Breed standards are not quantified, and are interpreted by the judge in a conformation show according to the judge's experience with the breed and the judge's personal taste. As judges are selected by the exhibitors whose dogs he or she is judging, errors in comprehension of the breed type and breed standard result in the judge not being invited to judge again, so the problem is self-correcting. In addition, breed clubs and national kennel clubs provide regular seminars for the training of judges in the details of the individual breed standards and how they are interpreted. Sports that rely on the judgement of one or more judges, rather than on a system of competitive scores without judges, are sometimes accused of being lesser sports.
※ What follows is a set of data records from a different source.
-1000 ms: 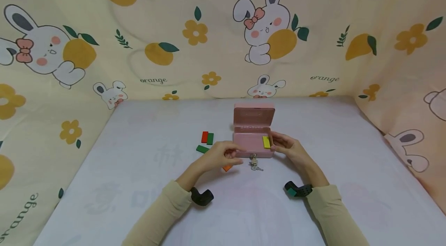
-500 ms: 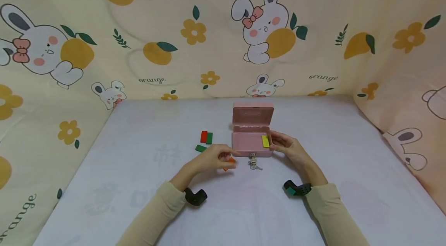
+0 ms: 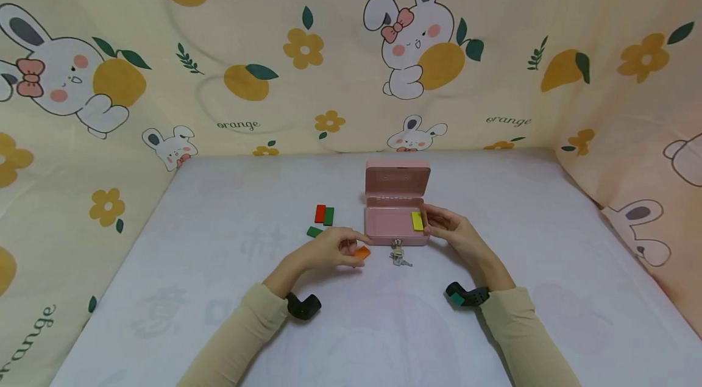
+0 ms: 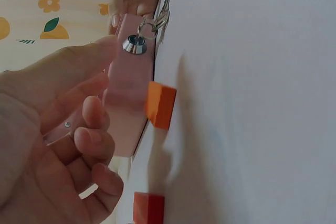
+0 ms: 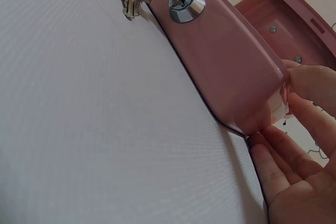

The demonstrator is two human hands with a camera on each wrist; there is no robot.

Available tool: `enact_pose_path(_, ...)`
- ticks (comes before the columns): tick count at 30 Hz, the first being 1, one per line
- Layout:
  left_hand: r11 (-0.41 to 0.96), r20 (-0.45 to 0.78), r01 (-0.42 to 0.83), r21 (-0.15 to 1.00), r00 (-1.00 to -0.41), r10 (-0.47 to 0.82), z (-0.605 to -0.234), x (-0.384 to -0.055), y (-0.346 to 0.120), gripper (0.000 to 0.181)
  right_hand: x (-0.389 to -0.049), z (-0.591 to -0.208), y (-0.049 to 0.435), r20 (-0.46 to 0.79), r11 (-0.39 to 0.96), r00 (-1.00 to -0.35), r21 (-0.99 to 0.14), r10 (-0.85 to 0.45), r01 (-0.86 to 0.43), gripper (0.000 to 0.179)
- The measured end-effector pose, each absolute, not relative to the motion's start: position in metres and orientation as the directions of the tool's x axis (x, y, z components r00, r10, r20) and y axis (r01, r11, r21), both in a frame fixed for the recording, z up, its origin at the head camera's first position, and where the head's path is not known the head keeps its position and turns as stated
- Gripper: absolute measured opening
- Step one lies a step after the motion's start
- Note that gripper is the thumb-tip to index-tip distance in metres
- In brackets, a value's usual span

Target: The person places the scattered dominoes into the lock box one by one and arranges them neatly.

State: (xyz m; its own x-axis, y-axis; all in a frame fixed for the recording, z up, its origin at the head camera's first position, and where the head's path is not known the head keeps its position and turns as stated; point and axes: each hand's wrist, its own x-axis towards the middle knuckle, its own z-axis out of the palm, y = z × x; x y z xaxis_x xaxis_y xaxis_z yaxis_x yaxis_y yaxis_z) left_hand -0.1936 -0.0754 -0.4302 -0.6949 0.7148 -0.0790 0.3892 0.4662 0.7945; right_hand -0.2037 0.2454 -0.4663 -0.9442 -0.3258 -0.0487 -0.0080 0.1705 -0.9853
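Note:
A pink cash box point(image 3: 386, 225) stands on the white table with its lid point(image 3: 397, 181) raised. Inside, against the right wall, is a yellow block point(image 3: 417, 222). My right hand point(image 3: 452, 228) holds the box's right side, the thumb at the rim and the fingers low on the outer wall in the right wrist view. My left hand point(image 3: 329, 248) hovers loosely bent beside an orange block point(image 4: 161, 106), with nothing in its grasp. That block lies on the table just in front of the box. Keys point(image 3: 400, 256) hang from the lock point(image 4: 135, 44) on the box's front.
Left of the box lie a red block point(image 3: 320, 214), a green block point(image 3: 329, 216) beside it, and another green block point(image 3: 315, 232) partly hidden by my left hand. A patterned cloth point(image 3: 340, 88) rises behind the table and along both sides.
My left hand has drawn back from the box's front left edge, moving left and slightly toward me, so more of the orange block shows. My right hand stays at the box's side.

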Motion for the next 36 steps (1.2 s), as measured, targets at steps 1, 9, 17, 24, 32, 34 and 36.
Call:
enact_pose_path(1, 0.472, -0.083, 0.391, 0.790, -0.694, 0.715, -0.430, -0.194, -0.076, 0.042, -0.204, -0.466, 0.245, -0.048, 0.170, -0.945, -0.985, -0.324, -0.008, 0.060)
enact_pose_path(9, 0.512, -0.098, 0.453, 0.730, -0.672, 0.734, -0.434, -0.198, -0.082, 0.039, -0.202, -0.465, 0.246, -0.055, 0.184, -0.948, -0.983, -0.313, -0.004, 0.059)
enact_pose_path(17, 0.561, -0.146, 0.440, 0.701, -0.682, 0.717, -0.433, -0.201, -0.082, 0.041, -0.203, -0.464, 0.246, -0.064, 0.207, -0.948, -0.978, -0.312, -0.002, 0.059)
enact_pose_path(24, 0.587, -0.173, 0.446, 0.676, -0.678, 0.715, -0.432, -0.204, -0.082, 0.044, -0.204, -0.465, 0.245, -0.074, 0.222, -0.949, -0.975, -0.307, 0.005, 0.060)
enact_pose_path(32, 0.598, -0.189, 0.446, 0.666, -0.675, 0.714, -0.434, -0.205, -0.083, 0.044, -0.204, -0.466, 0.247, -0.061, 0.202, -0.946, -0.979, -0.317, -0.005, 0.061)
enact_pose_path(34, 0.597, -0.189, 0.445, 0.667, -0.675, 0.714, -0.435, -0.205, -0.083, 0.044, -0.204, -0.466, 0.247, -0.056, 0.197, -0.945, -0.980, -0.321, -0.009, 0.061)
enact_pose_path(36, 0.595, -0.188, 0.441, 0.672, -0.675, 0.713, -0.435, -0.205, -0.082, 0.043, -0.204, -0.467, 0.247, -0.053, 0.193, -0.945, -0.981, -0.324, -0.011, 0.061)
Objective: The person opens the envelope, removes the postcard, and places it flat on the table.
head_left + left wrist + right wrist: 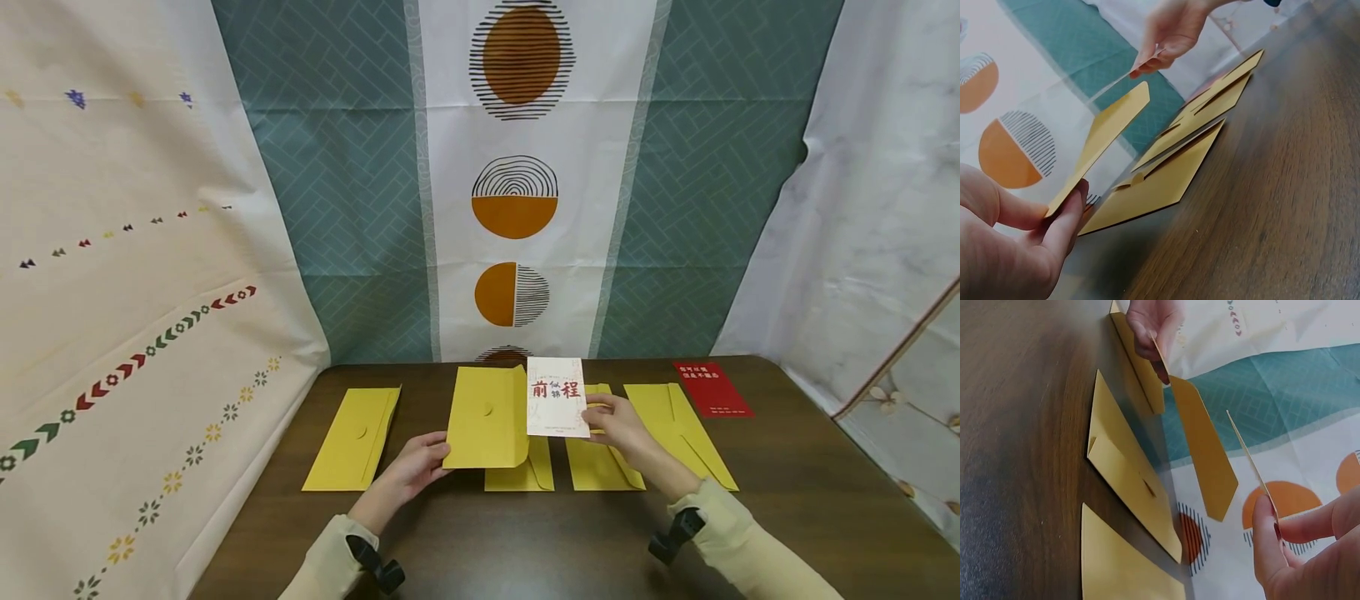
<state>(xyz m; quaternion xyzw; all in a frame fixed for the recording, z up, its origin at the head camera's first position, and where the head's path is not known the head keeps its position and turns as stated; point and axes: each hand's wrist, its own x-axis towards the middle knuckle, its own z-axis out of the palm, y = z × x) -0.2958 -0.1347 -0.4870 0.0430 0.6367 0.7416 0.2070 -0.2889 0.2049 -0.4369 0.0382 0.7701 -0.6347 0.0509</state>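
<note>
My left hand [417, 467] pinches a yellow envelope [486, 425] by its left edge, holding it up off the table with its flap side toward the head camera. In my right hand [617, 423] is a white card [555, 398] with red and dark Chinese characters, pinched at its right edge. The card stands close to the envelope's right side; in the right wrist view a gap shows between the card [1250, 456] and the envelope [1200, 444]. The left wrist view shows the thumb and fingers of my left hand [1016, 231] on either side of the envelope [1100, 137].
On the brown table [525, 550] lie several more yellow envelopes: one at the left [348, 442], one partly behind the held envelope [517, 479], others at the right [678, 429]. A red card [712, 389] lies at the back right. Patterned cloth [360, 208] hangs behind.
</note>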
Breed standards are written by individual breed clubs, and, if the breed club is a member of a national kennel club, the standard will go through a process of being approved by the national kennel club so that the members of the breed club can take part in the dog activities sponsored by the national kennel club. The national kennel club only directs the form of the breed standard, the breed standard itself is written by the breed club or clubs.

The Fédération Cynologique Internationale is an international group which regulates breed standard formats so that dogs from member countries can compete in shows internationally. The Fédération Cynologique Internationale only approves standards, it does not write the standards; the breed standards for each breed are written by the country of origin (or a sponsoring country, in the case of some breeds). Individual national kennel clubs may still have their own variations in the details of the breed standard used in conformation shows within their own country.

Formats and Details

Each recognised breed of dog has a written standard, many of which have been developed and slowly changed over the last few hundred years. Some breeds were described by fanciers in a written breed standard in order to provide guidelines for breeders participating in the sport of conformation; other breed standards, such as those written by the Spanish veterinarian Manuel Marques in the 1930s, were written to provide a description of a native landrace breeds that were in danger of dying out. Since the origins and purposes of standards vary, the contents, teminology, and organisation of the information in a standard also varies.

Since the purpose of the standard is to assist those who show, live with, or work with the specific breed, lack of a consistent format between standards for different breeds has never been shown to cause any problems for fanciers of the individual breed. Breed standards are not scientific documents, and are not standardised throughout the world.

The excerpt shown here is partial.